▶ [BRIEF] Extract every line of the material below and reproduce it faithfully.

▶ [DATA EXTRACT]
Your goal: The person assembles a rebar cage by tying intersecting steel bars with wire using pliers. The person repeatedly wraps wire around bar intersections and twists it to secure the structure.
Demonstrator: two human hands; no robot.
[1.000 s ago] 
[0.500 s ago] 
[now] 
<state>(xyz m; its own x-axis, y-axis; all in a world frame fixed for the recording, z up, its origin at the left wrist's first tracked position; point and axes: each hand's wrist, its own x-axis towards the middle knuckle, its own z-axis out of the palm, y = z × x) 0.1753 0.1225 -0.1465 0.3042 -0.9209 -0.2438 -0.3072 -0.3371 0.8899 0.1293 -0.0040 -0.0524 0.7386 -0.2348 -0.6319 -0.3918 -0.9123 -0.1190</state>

▶ [FINISHED TASK]
Your goal: The person assembles a rebar cage by tying intersecting steel bars with wire using pliers. The person repeatedly wraps wire around bar intersections and twists it to secure the structure.
Demonstrator: two human hands; no robot.
[1.000 s ago] 
[0.500 s ago] 
[now] 
<state>(xyz m; its own x-axis, y-axis; all in a world frame fixed for the recording, z up, its origin at the left wrist's first tracked position; point and axes: each hand's wrist, its own x-axis towards the middle knuckle, its own z-axis out of the palm, y = z × x) 0.1753 0.1225 -0.1465 0.3042 -0.9209 -0.2438 -0.3072 -0.3371 0.8899 0.1293 -0.0040 -0.0524 0.7386 -0.2348 -0.6319 -0.3918 -0.9123 -0.1190</state>

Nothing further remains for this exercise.